Почти тут же, секунды не прошло, один из них напрыгнул на него, делая дьявольски быстрый выпад ружьём!
Каким чудом отразив его, отчасти уклонившись, а отчасти парировав тесаком, Ванька и сам не понял. Но, как делал это много раз на тренировках с барчуком, отбил ружьё плоской частью лезвия, извернувшись всем телом, скользяще шагнул вперёд, и сделал, в свою очередь, выпад, разрубив зуаву горло.
А дальше…
… дальше он прыгал, падал, отбивал и рубил, но сам дьявол, наверное, не помог бы Ваньке вспомнить, что же он делал!
Были только обрывки, только эмоции, непрерывное движение, хриплое дыхание… и как он потерял или выбросил тесак, и отбивался дальше уже французской трофейной винтовкой — убей, а не вспомнит!
Убил ли он кого-то ещё, ранил ли кого-то, или может быть, выручил одного из защитников бастиона, отбив предназначавшийся тому удар, неизвестно. Сам он ни черта не помнил… и не вспомнил потом, да может быть, и к лучшему.
А пока…
… отбили.
Сколько уж там потеряли солдат и матросов, сколько вырезали гражданских, Ванька не знал, да и никто не спешил к нему докладом. Здесь, вокруг, мёртвых тел, и русских, и зуавов, предостаточно, но что там на других участках Бастиона? Бог весть…
Последние защитники Бастиона выбегали из кубриков, когда всё уже закончилось, но, взбудораженные, то ли по собственной инициативе, то ли по приказу командиров, начали весьма шумно проверять все закутки, не иначе как ища спрятавшихся зуавов, а после даже сделали вылазку вперёд Бастиона. Нужно ли всё это было, или нет, Ванька не знал, да и не думал об этом, сидя в оцепенении на земле, подтянув ноги к подбородку и обхватив их руками.
— Эй! — его довольно-таки бесцеремонно пхнули сапогом в бок, — Живой? Што расселся-то? А ну, живо…
— … да ты никак поранетый? — спохватился наконец матрос.
— Н-не знаю, — вяло отозвался Ванька, чувствующий себя так паршиво, как никогда в жизни, как не чувствовал даже после порки в поместье, после которой он на три недели слёг в горячке.
— Ну, живой, и слава Богу, — потерял к нему интерес матрос, поспешив к товарищам.
На Бастионе тем временем наводят порядок, а потом начали куда-то бахать из пушек, не частя, но и не слишком редко.
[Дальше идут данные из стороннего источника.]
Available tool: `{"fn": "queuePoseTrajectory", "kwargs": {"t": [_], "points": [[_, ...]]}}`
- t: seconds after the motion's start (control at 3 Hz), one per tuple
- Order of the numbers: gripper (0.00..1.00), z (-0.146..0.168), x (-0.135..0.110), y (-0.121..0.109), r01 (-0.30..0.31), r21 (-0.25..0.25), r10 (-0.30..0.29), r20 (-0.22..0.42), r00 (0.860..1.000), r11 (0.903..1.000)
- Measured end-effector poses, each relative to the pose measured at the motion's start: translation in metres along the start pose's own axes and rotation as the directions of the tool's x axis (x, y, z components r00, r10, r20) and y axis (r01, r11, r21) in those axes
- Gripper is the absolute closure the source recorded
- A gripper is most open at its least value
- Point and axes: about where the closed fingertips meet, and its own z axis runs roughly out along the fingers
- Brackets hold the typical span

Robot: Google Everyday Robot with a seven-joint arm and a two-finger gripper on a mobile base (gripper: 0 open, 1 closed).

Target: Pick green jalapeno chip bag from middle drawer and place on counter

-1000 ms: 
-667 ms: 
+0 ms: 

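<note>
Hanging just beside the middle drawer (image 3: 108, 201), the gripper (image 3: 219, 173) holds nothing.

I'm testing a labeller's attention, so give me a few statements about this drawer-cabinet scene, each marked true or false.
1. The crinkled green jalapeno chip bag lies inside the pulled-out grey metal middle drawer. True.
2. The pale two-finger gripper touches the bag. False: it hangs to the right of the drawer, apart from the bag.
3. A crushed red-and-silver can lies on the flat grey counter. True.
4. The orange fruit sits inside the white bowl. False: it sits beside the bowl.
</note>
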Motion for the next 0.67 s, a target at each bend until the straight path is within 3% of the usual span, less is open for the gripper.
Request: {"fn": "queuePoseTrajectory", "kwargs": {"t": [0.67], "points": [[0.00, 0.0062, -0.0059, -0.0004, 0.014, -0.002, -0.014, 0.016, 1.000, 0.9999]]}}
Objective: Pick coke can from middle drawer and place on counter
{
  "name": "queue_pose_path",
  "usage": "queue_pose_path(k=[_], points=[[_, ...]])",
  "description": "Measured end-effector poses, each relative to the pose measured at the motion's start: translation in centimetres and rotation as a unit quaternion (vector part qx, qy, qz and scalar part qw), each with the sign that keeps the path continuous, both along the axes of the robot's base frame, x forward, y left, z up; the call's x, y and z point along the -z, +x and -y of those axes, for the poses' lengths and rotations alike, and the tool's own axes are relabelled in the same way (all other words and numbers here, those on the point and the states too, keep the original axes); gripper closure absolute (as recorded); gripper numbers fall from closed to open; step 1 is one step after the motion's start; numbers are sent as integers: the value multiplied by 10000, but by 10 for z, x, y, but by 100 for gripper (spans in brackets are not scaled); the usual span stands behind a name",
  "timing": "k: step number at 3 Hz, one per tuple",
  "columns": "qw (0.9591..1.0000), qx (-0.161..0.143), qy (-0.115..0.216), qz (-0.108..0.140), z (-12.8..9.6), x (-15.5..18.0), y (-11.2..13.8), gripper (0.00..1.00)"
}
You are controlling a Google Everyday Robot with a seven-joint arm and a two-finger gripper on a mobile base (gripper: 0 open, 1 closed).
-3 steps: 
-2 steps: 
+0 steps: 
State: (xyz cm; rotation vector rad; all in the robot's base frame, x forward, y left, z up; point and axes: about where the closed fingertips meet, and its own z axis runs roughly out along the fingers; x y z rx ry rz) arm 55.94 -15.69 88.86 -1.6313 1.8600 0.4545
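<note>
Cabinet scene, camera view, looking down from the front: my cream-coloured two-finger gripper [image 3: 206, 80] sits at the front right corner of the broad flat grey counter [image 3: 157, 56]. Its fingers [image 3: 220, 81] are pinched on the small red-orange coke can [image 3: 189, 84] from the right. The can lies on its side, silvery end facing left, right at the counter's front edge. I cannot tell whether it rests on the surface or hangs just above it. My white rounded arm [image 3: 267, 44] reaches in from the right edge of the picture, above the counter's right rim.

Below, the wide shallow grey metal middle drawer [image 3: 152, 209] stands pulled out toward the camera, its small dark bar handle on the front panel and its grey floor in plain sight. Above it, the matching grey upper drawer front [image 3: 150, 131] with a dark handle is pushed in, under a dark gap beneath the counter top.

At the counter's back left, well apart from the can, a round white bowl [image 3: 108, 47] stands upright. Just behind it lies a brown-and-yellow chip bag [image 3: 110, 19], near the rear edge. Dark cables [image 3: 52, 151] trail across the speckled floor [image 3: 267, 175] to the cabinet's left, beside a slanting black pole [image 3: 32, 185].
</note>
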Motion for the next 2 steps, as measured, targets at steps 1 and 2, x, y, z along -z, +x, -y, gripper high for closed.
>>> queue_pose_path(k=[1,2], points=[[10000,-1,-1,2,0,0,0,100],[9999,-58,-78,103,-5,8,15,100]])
Действительно ли французы пытались, имея в авангарде зуавов, подобраться для атаки к Бастиону, или стреляли, что называется, «для порядку», Ванька не знает, и, признаться, ему это решительно неинтересно…
После всех этих событий, хапнув впечатлений и адреналина, наложившихся на скверное самочувствие, его догнал-таки отходняк, и безразличие ко всему, в том числе и к собственной судьбе, окутало его, подобно толстому одеялу.